Eg. This was my initial method:
Key: {id}:{recordtype}:{recordid}
Value: { field1: "foo", field2: "bar", field3: "baz" }
I wondered about this, creating one key for each field:
{id}:{recordtype}:{recordid}:field1 ==> "foo"
{id}:{recordtype}:{recordid}:field2 ==> "bar"
{id}:{recordtype}:{recordid}:field3 ==> "baz"
That would avoid the need for one of the map phases; but on the other
hand, now I'd be creating an order of magnitude more overall keys in the db.
On the other hand, I wondered about going the other way, and grouping
records under one key.

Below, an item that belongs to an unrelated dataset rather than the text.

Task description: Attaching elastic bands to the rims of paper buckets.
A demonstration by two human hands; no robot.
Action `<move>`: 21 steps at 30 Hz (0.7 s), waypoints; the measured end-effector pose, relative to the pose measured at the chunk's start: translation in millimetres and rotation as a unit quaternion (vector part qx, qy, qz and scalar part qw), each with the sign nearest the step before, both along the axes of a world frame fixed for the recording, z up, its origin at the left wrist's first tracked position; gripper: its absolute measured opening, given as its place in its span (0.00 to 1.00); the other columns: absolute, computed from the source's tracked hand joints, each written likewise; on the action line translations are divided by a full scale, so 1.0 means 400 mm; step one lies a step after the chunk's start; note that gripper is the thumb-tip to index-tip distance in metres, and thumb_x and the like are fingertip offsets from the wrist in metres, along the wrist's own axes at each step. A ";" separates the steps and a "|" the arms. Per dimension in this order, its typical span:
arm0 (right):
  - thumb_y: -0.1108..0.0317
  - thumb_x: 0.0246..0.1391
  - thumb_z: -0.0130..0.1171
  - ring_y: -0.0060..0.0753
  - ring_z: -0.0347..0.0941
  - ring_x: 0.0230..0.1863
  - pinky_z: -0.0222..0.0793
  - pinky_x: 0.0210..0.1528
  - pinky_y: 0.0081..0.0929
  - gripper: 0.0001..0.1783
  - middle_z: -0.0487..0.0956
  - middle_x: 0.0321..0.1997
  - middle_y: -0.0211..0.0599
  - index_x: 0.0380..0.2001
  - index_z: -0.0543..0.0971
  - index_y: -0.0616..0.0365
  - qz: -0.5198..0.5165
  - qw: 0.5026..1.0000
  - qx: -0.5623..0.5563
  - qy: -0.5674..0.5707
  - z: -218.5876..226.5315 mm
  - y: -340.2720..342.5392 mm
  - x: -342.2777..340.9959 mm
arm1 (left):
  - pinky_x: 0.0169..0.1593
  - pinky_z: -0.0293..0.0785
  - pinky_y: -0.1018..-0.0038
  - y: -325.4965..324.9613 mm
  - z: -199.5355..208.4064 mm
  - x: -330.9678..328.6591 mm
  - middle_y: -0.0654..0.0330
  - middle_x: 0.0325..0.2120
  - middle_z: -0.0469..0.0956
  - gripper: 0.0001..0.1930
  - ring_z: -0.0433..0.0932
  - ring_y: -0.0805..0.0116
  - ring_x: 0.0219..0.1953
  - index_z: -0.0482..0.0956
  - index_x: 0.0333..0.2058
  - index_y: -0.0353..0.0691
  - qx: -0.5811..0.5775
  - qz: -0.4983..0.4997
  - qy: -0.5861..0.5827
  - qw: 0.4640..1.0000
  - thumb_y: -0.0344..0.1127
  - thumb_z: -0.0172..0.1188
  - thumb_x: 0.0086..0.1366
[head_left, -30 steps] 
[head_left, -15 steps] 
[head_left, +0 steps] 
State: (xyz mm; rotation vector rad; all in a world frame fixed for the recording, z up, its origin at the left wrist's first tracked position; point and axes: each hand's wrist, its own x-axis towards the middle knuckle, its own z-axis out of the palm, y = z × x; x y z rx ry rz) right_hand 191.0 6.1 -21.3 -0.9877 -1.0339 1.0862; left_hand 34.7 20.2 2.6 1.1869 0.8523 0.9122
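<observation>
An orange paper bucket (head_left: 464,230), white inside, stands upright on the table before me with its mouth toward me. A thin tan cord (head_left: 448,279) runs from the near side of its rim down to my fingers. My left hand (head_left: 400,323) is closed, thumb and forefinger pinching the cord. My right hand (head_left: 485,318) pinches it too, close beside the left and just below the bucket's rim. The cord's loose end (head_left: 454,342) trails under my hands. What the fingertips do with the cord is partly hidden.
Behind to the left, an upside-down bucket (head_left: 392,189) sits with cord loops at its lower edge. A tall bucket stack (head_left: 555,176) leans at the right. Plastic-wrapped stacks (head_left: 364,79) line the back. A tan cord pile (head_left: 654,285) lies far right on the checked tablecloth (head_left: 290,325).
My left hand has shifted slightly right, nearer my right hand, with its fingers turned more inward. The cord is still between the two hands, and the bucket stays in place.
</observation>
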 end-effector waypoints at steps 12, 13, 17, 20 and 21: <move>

So instead of having keys 100, 101, 102 .. 109, I
would have one key 10x that contained a JSON structure with an array of
records.. (I don't know whether I store 10, 50 or 100 records per key)
This would speed up the time taken to ingest data to Riak, and reduce
the number of total queries made by the map phase.. but would increase
the work DONE in the map phase and add inefficiencies as sometimes only
a few rows of the set would actually be required for a given query.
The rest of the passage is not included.